ABOUT THIS TASK:
If a line in the data below contains "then", copy it.

SOURCE DATA:
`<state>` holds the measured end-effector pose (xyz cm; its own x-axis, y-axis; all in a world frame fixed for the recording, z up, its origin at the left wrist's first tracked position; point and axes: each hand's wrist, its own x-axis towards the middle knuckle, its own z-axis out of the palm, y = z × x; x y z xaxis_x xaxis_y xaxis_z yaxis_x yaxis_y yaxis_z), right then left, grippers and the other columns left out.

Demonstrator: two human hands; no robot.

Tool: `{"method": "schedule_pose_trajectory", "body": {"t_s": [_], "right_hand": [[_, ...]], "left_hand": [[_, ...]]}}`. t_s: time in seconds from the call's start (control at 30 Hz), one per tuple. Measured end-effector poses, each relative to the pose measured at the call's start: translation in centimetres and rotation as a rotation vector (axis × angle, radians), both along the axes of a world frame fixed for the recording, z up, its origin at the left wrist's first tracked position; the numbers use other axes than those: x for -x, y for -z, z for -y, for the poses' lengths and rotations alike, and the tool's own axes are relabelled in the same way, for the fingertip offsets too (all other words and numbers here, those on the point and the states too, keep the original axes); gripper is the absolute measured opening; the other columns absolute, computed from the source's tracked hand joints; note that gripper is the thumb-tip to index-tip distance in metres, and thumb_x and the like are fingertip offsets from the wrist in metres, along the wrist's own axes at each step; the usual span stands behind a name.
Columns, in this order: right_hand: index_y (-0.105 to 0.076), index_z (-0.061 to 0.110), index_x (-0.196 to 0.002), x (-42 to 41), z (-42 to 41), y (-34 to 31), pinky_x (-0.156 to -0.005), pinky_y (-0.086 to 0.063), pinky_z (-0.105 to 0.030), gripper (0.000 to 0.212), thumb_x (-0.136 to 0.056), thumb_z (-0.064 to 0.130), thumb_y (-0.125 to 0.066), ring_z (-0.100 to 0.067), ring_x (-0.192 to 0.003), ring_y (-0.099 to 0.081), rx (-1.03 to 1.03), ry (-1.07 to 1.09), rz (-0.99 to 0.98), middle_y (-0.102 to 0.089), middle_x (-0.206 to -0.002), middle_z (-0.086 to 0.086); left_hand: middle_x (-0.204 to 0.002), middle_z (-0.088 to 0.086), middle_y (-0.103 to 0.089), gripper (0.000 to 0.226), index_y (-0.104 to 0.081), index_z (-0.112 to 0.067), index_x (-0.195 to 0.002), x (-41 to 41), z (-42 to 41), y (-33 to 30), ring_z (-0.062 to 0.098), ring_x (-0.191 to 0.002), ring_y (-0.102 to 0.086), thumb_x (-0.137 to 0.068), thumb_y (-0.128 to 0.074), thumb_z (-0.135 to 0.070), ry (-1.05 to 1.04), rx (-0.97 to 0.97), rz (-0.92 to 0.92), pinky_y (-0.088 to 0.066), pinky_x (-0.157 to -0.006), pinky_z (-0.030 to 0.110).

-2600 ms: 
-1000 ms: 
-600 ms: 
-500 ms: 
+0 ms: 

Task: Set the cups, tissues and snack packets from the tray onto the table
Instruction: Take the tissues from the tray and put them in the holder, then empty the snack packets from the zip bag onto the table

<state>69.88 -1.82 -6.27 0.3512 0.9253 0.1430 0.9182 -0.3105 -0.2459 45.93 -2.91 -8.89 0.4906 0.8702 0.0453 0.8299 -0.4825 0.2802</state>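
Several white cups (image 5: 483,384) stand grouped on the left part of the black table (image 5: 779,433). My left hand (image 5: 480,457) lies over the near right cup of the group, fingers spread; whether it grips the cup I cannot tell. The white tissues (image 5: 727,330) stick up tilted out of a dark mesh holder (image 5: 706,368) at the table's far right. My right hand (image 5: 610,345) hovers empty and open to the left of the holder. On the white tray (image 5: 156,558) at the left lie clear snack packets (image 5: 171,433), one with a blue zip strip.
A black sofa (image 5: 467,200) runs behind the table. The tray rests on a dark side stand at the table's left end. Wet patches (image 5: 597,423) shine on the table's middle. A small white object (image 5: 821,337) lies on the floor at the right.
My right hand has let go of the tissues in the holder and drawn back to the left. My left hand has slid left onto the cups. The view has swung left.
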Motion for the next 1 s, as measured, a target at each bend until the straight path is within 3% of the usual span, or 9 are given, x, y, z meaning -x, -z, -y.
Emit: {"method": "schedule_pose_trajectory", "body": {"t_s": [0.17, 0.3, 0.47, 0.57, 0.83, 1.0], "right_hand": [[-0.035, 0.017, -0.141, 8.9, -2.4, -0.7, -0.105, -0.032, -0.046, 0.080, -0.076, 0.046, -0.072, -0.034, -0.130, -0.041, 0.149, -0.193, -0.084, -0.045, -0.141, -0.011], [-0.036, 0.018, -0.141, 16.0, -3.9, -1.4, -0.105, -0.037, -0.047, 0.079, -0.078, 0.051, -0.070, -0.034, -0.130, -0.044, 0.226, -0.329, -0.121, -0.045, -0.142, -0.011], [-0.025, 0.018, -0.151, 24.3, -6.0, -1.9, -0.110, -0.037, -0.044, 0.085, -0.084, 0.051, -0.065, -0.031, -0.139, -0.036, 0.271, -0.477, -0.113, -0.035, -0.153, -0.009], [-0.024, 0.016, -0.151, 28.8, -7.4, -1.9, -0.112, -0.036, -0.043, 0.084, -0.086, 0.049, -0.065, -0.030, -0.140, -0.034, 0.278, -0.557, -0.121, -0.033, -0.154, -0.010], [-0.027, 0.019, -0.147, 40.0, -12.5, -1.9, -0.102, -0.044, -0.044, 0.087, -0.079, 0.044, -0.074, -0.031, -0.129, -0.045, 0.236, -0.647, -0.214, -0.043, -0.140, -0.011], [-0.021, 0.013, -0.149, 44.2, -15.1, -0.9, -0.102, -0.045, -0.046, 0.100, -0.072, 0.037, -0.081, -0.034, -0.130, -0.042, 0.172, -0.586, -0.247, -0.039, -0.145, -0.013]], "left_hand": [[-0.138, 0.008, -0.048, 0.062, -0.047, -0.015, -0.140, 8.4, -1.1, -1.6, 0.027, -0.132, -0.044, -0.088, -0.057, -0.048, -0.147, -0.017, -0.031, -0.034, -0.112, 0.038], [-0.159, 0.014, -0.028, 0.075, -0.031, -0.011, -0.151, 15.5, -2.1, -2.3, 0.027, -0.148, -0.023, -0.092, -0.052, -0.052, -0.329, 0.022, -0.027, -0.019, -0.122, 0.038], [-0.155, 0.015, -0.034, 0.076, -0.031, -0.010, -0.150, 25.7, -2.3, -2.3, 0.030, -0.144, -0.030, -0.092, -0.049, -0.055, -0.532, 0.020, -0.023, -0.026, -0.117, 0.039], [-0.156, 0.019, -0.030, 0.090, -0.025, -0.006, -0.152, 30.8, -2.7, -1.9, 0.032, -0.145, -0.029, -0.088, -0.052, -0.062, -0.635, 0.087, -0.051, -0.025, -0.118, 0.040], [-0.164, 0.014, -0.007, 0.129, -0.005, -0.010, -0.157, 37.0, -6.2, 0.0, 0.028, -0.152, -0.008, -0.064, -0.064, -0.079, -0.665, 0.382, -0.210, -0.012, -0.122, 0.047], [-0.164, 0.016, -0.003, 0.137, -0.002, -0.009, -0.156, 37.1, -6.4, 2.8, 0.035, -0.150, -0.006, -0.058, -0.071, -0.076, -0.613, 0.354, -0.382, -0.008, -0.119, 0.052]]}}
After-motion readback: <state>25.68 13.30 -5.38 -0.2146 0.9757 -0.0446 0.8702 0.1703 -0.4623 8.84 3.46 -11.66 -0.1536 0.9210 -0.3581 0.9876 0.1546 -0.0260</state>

EXERCISE OUTPUT:
`<state>` holds the measured end-effector pose (xyz cm; its own x-axis, y-axis; all in a world frame fixed for the recording, z up, its origin at the left wrist's first tracked position; point and axes: each hand's wrist, its own x-axis towards the middle knuckle, its own z-axis out of the palm, y = z × x; x y z xaxis_x xaxis_y xaxis_z yaxis_x yaxis_y yaxis_z), right then left, grippers and the other columns left out.
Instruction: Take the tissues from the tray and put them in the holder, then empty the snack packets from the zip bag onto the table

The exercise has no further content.